━━━━━ Material provided ━━━━━

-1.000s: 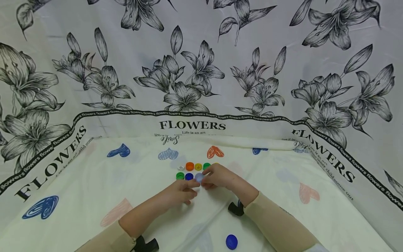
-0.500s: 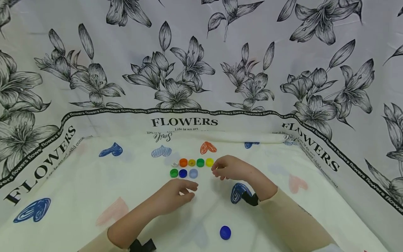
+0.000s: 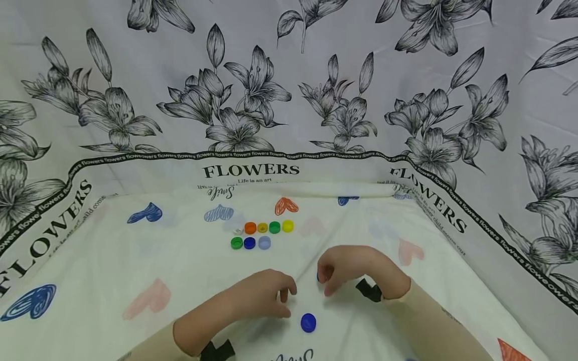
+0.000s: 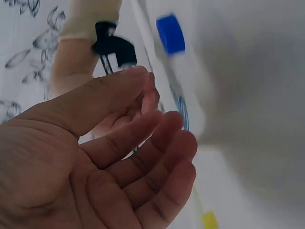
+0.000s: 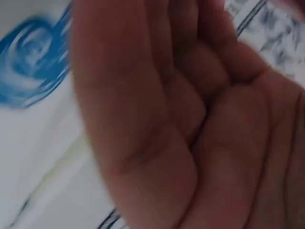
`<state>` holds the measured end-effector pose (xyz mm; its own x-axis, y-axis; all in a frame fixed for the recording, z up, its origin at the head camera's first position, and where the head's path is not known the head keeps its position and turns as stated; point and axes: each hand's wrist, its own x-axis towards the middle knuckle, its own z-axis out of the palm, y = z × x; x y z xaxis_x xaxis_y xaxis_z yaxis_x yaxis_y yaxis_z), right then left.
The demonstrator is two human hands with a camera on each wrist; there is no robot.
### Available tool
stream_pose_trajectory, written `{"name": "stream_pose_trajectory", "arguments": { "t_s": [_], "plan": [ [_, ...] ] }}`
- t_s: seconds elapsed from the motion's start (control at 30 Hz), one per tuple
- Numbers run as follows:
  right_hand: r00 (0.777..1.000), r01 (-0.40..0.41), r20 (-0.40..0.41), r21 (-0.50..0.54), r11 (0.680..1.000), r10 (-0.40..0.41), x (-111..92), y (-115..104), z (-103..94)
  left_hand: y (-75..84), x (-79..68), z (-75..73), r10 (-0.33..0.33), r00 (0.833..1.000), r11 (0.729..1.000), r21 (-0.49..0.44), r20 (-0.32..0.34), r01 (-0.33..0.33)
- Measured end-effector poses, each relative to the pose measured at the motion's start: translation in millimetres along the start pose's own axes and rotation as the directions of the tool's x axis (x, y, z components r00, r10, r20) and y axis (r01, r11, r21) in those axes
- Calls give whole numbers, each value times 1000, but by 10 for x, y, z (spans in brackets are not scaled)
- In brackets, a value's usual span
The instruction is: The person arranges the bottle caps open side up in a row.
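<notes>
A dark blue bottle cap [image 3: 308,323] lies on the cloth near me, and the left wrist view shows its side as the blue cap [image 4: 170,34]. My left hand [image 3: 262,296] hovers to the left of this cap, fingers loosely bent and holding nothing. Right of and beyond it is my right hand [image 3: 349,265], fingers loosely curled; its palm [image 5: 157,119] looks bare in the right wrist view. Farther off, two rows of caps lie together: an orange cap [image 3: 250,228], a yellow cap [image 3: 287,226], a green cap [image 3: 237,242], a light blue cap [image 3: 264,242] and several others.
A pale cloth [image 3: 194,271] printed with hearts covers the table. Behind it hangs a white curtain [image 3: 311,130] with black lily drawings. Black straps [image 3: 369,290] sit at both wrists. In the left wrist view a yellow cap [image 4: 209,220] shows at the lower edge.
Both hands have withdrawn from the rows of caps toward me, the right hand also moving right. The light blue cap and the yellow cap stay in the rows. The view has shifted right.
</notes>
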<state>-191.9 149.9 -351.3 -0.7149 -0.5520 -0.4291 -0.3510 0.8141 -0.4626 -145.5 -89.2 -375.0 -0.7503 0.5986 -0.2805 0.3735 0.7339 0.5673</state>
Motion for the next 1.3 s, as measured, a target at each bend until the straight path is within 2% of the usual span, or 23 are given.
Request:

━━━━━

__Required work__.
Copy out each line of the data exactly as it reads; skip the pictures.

__Exercise solution__.
-1.000s: 
-0.500s: 
+0.000s: 
+0.000s: 
+0.000s: 
`<state>` holds the measured end-effector pose (xyz mm; its own x-axis, y-axis; all in a frame fixed for the recording, z up, its origin at the head camera's first position, and where the head's path is not known the head keeps its position and turns as stated; point and axes: each hand's wrist, its own x-axis towards the middle knuckle, its own z-axis out of the palm, y = z × x; x y z xaxis_x xaxis_y xaxis_z yaxis_x yaxis_y yaxis_z), right then left.
The demonstrator is two human hands with a camera on each wrist; there is no robot.
### Available tool
stream_pose_trajectory, written `{"name": "stream_pose_trajectory", "arguments": { "t_s": [_], "plan": [ [_, ...] ] }}`
- t_s: seconds elapsed from the motion's start (control at 30 Hz), one per tuple
- Numbers run as follows:
  right_hand: r00 (0.777..1.000), r01 (-0.40..0.41), r20 (-0.40..0.41), r21 (-0.50..0.54), r11 (0.680..1.000), r10 (-0.40..0.41), x (-111..92), y (-115..104), z (-103..94)
  left_hand: y (-75..84), x (-79..68), z (-75..73), r10 (-0.33..0.33), r00 (0.833..1.000), r11 (0.729..1.000), r21 (-0.49..0.44), r20 (-0.32..0.34), r01 (-0.33..0.33)
- Measured end-effector poses, each relative to the pose measured at the motion's start: translation in millimetres along the start pose's own axes and rotation as the directions of the tool's x axis (x, y, z components r00, r10, r20) and y axis (r01, r11, r21) in those axes
- Calls give whole numbers, each value times 1000, but by 10 for x, y, z (spans in brackets are not scaled)
- In brackets, a value's usual span
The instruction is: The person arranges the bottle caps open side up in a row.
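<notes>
A dark blue bottle cap [image 3: 308,323] lies on the cloth near me, and the left wrist view shows its side as the blue cap [image 4: 170,34]. My left hand [image 3: 262,296] hovers to the left of this cap, fingers loosely bent and holding nothing. Right of and beyond it is my right hand [image 3: 349,265], fingers loosely curled; its palm [image 5: 157,119] looks bare in the right wrist view. Farther off, two rows of caps lie together: an orange cap [image 3: 250,228], a yellow cap [image 3: 287,226], a green cap [image 3: 237,242], a light blue cap [image 3: 264,242] and several others.
A pale cloth [image 3: 194,271] printed with hearts covers the table. Behind it hangs a white curtain [image 3: 311,130] with black lily drawings. Black straps [image 3: 369,290] sit at both wrists. In the left wrist view a yellow cap [image 4: 209,220] shows at the lower edge.
Both hands have withdrawn from the rows of caps toward me, the right hand also moving right. The light blue cap and the yellow cap stay in the rows. The view has shifted right.
</notes>
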<state>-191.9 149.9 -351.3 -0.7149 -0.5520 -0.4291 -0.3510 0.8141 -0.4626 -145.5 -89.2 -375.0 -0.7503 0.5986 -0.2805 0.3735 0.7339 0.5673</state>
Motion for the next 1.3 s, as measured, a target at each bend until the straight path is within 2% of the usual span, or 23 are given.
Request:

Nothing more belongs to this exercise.